- [Problem details] The copy you give must match the listing below exactly and contain no pictures.

•••

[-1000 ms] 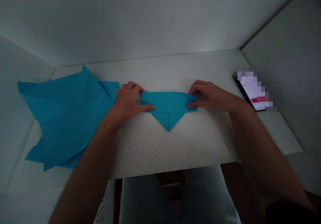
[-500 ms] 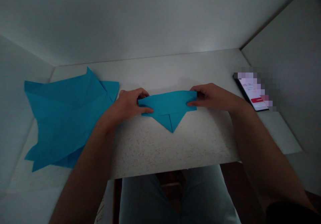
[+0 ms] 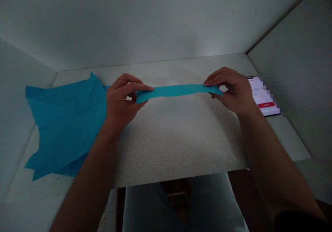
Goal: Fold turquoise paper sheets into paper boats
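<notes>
A folded blue paper hangs in the air above the white speckled table, seen almost edge-on as a thin strip. My left hand pinches its left end between thumb and fingers. My right hand pinches its right end the same way. Both hands are lifted off the table top.
A loose pile of blue paper sheets lies on the table at the left, against the left wall. A phone with a lit screen rests at the right, near the right wall. White walls close the desk at the back and both sides. My legs show below the front edge.
The folded paper lay flat on the table with its point towards me. Both hands have lifted it and tipped it so that only its edge shows.
</notes>
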Tool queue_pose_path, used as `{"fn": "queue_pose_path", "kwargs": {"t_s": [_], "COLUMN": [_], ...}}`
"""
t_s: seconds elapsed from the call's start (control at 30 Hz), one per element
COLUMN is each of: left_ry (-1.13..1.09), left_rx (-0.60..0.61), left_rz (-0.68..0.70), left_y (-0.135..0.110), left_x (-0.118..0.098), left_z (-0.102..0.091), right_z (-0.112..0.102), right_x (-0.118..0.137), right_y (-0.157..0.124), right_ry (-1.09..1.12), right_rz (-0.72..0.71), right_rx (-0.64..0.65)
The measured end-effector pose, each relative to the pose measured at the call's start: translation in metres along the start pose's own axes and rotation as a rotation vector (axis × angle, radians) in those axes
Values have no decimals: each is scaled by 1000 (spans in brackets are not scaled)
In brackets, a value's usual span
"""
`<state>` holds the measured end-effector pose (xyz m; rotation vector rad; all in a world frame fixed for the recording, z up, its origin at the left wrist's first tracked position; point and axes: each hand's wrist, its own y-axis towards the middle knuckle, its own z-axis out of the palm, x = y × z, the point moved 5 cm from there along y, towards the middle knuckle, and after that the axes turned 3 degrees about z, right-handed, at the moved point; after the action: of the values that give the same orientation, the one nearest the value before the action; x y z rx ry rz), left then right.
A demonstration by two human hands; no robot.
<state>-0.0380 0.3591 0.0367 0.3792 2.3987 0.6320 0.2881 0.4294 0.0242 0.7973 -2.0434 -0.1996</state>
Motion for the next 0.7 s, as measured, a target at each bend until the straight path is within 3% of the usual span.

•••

- [Output]
[-1000 ms] 
[-500 ms] 
[+0 ms] 
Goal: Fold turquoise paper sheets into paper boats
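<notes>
A folded blue paper hangs in the air above the white speckled table, seen almost edge-on as a thin strip. My left hand pinches its left end between thumb and fingers. My right hand pinches its right end the same way. Both hands are lifted off the table top.
A loose pile of blue paper sheets lies on the table at the left, against the left wall. A phone with a lit screen rests at the right, near the right wall. White walls close the desk at the back and both sides. My legs show below the front edge.
The folded paper lay flat on the table with its point towards me. Both hands have lifted it and tipped it so that only its edge shows.
</notes>
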Tool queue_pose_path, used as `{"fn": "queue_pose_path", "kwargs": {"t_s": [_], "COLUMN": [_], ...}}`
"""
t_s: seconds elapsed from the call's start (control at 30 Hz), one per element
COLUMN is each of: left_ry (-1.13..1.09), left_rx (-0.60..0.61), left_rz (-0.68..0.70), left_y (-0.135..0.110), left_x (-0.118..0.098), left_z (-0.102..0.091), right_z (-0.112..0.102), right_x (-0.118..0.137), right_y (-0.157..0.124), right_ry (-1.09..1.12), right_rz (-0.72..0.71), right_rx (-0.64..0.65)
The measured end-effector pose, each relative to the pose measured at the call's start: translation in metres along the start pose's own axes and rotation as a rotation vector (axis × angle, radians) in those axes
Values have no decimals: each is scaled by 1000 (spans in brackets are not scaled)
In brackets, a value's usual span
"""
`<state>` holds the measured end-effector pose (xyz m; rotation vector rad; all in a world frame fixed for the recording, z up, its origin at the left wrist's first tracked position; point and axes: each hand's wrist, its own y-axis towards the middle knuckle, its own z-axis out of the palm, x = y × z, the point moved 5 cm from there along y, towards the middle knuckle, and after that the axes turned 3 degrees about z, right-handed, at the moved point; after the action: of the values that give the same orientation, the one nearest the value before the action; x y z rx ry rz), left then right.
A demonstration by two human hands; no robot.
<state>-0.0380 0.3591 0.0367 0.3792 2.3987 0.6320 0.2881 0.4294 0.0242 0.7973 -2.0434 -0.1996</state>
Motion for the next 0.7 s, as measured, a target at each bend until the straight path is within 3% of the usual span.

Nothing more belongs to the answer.